Pasteur

Chambers's Encyclopaedia, Volume 7: Maltebrun to Pearson, p. 795–796

Pasteur, LOUIS, distinguished for his researches in chemistry and pathology, and more precisely for many discoveries in regard to bacteria, was born on 27th December 1822, at Dôle in the department of Jura. From the college of Arbois he passed to Besançon, and thence to the École Normale and the Sorbonne in Paris. After the completion of his preparatory studies he held various academic positions at Strasburg, Lille, and Paris, where in 1867 he became professor of Chemistry at the Sorbonne. From 1886 onwards the centre of his work was at the Pasteur Institute in Paris. His work was at first chemical. Following up well-known researches by Arago, Biot, and Mitscherlich, Pasteur discovered the facets on tartrate crystals and what are called left-handed tartrates. He also propounded the theory that 'molecular dissymmetry'—supposed to be expressed in the power which solutions of some organic substances have of causing a beam of polarised light to rotate—was characteristic of living matter and its products.
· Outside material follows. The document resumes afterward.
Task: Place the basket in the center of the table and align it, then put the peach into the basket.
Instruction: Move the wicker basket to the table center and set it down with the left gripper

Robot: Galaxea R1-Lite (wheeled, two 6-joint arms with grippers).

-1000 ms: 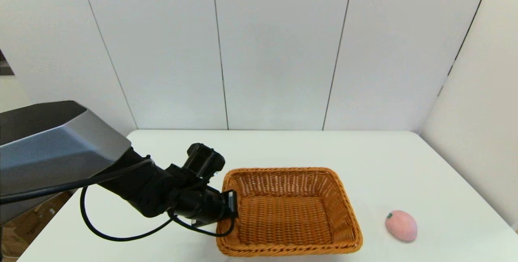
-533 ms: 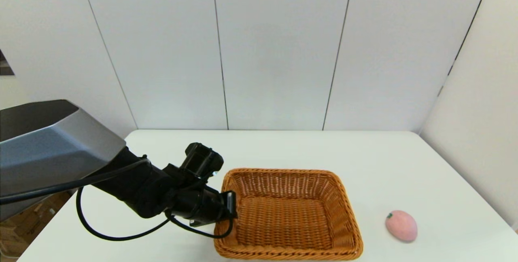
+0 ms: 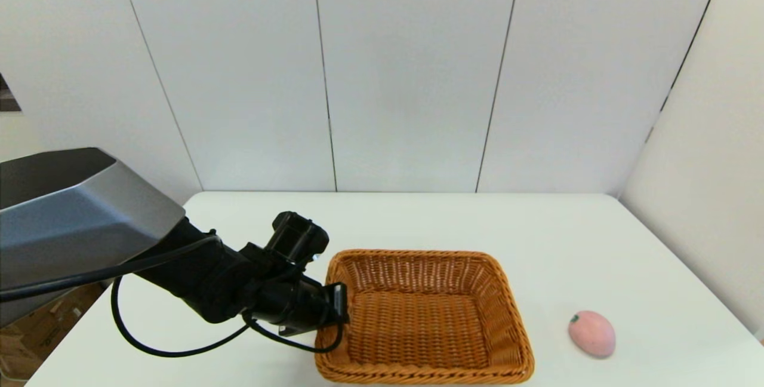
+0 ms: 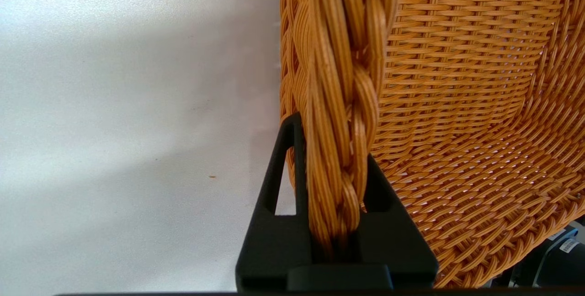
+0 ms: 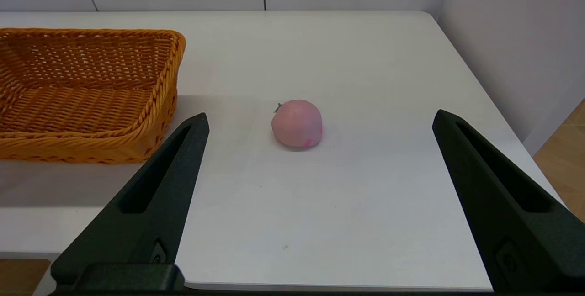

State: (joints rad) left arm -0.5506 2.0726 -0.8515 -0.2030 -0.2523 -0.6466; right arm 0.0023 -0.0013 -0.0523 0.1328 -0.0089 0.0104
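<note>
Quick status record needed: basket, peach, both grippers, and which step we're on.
basket: on the table, near its front edge, empty
peach: on the table, to the basket's right, apart from it
left gripper: jaws shut on the basket's left braided rim
right gripper: jaws open, low at the table's front edge, pointed at the peach
step: basket placement; peach not yet picked

You see white wall panels [image 3: 406, 70] split by thin dark seams, and cardboard boxes [image 3: 42, 330] on the floor at left.
</note>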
It is said that a German manufacturer of chemicals noticed that impure tartrate of lime fermented when dissolved and exposed in the sun, and that this prompted Pasteur to an investigation, the result of which was the discovery of a living ferment—a micro-organism comparable in its powers to the yeast-plant which Cagniard-Latour and Schwann had discovered in alcoholic fermentation. Pasteur was further able to show that the little organism would, in a solution of paratartrate of ammonia, select for food the 'right-handed' tartrates alone, leaving the 'left-handed,' although the difference between these is merely physical not chemical. Having got hold of a clue, Pasteur went on to show that other fermentations—lactic, butyric, acetic—are essentially due to organisms. He was naturally led to corroborate and extend Schwann's researches on putrefaction, which is also due to micro-organisms, and this path of investigation enabled him to make important practical suggestions in regard to the making of vinegar and the prevention of wine disease, as also to correct insufficiently careful experiments which were leading many to believe that spontaneous generation was demonstrable.
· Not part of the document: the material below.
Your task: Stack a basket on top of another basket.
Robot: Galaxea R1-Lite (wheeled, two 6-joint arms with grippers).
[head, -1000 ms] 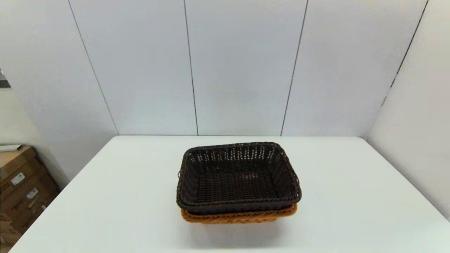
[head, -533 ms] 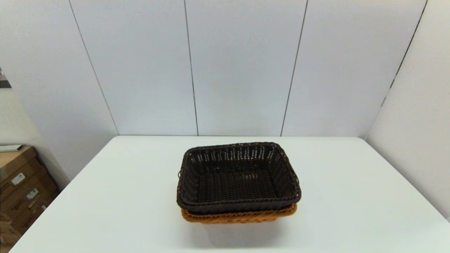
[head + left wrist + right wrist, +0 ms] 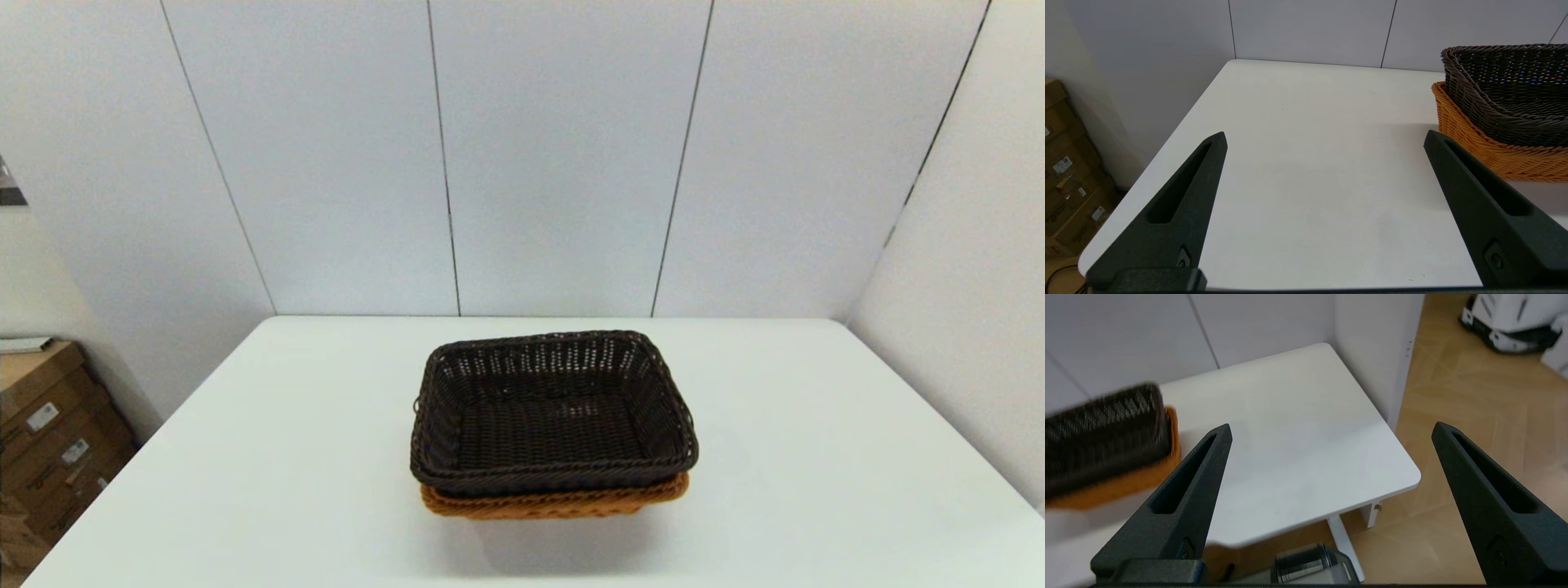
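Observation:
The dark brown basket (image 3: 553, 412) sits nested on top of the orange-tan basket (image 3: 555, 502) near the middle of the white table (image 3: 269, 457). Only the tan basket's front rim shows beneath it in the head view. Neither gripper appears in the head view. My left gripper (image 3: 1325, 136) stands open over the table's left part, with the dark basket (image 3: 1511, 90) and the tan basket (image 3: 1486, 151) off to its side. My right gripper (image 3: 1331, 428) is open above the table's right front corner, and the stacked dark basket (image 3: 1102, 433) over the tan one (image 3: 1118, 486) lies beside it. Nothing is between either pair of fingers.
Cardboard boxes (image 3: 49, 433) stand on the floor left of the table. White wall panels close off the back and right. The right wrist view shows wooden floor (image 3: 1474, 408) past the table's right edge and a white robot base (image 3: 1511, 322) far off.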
Prompted by his illustrious master Dumas, Pasteur next (1865) directed his inquiries to those diseases of silkworms by which the silk industry in France had been almost ruined. It is said that he had never before even seen a silkworm, though he knew the supposed disease-germs which had been demonstrated by previous investigations in the insect's blood. These he traced from egg to larva, from chrysalis to moth; and, as the pébrine disease is distinctly manifest in the adults, though it may be hidden in the young, the practical conclusion was plain that unhealthy moths should be rejected, and that all precautions should be taken to prevent infection. But Pasteur's work on the diseases of silkworms overstrained him, and in 1868 he was laid aside by paralysis. Soon, however, he was at work again, investigating beer as he had investigated wine, detecting the intruders which sometimes interfere with the life of the yeast-plant and spoil the brew. His researches began to come yet closer to human life, for he attacked the problem of splenic fever, the bacillus of which had been discovered by Davaine (1863), and skilfully traced from stage to stage by Koch (1876). Of Pasteur's investigations in this connection, that by which he showed that birds were not liable to fall victims to splenic fever, because the temperature of their blood is too high for the prosperity of the germ, may serve as a characteristic illustration. Passing from splenic fever to fowl cholera, Pasteur showed that it was possible to attenuate the virulence of injurious micro-organisms by exposure to air, by variety of culture, or by transmission through various animals. He thus 'tamed' the bacillus of splenic fever, and demonstrated by a memorable experiment that sheep and cows 'vaccinated' with he attenuated bacilli were protected from the evils of a subsequent inoculation with the virulent virus. Pasteur's subsequent researches in regard to Hydrophobia (q.v.) are discussed in that article, contributed to this work by himself. He wrote books on most of the special researches and discoveries by which he enriched science and benefited humanity. He died 28th September 1895, and was transferred from a temporary resting-place to a tomb in the Pasteur Institute on 26th December 1896.

See Lives of Pasteur (who was a devout Catholic) by his son-in-law (trans. 1885), Bournand (1896), Vallery-Radot, and Duclaux; and an English Life by Mr and Mrs Percy Frankland (1898). He contributed most of the article HYDROPHOBIA to this work.